SMU's SuperCDMS project team is participating in the design and development of the shielding at SuperCDMS SNOLAB and the selection of radio-pure materials that will be used in the construction of the experiment. The shielding's purpose is to shield the detectors from background particles—the interaction signatures of neutrons—that can mimic the behavior of WIMPS.
SMU's dark matter research is funded through a $1 million Early Career Development Award that Cooley was awarded in 2012 from the National Science Foundation.
Fermi National Accelerator Laboratory (Fermilab) and SLAC National Laboratory are the lead laboratories on SuperCDMS Soudan and contribute scientific staff, project management, and engineering and design staff.

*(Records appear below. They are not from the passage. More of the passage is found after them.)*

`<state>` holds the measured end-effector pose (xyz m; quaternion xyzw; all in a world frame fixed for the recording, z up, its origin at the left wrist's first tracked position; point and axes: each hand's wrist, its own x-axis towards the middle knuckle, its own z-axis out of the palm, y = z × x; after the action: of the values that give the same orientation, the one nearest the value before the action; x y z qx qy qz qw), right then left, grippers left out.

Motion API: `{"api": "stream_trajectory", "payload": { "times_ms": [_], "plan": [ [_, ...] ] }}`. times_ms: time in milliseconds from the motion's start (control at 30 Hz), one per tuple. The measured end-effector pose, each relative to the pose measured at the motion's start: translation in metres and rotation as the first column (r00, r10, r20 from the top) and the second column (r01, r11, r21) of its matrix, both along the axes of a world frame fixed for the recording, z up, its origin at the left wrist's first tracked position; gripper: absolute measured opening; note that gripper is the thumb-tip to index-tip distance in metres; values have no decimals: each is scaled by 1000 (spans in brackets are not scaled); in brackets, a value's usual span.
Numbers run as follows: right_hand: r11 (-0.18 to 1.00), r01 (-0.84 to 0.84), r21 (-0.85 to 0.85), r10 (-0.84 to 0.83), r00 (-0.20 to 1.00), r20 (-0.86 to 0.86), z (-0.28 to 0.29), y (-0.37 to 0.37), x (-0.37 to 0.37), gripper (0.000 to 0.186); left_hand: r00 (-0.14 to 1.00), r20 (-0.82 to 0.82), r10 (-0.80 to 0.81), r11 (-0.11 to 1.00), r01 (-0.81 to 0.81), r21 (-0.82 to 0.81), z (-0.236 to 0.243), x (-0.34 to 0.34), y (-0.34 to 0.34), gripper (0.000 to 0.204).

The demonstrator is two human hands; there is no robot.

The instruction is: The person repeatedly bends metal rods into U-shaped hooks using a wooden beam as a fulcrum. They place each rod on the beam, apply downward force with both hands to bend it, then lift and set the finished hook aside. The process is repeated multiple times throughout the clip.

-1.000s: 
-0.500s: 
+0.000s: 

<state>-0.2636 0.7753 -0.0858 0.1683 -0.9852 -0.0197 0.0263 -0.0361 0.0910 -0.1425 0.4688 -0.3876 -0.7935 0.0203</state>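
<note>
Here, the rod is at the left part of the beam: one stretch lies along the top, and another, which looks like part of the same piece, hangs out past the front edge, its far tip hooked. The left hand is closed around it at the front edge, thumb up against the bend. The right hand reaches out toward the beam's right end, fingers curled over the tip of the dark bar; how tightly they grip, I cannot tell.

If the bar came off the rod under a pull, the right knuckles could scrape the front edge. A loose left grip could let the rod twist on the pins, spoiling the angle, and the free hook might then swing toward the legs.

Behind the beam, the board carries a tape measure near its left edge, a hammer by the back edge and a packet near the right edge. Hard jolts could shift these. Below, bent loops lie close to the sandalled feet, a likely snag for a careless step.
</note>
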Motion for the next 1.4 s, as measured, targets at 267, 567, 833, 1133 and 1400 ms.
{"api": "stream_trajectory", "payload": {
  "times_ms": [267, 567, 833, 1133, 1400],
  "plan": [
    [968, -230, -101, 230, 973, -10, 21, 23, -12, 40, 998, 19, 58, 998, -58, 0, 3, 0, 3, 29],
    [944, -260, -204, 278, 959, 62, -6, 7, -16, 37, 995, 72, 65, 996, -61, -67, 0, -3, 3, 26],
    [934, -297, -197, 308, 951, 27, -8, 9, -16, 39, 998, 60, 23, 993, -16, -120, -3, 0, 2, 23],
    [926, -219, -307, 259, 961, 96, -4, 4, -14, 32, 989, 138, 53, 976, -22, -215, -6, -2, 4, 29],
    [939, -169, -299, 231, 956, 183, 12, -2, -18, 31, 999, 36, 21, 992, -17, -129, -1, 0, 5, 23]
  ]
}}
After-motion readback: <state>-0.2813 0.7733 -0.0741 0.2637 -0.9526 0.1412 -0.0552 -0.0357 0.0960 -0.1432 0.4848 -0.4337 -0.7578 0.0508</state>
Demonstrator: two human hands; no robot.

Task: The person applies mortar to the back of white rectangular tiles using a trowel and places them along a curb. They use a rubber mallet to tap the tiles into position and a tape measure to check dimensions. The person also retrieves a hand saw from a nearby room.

Besides SMU and Fermilab, institutions with scientists on SuperCDMS include the California Institute of Technology, Massachusetts Institute of Technology, Queen's University, Texas A&M University, University of California-Berkeley, University of Florida, Centre National de la Recherche Scientifique-LPN, National Institute of Standards and Technology, Santa Clara University, Stanford University, Universidad Autonoma de Madrid, University of Colorado, University of Minnesota, Pacific Northwest National Laboratory, SLAC/Kavli Institute for Particle Astrophysics and Cosmology, Syracuse University, University of British Columbia, University of Evansville and the University of South Dakota.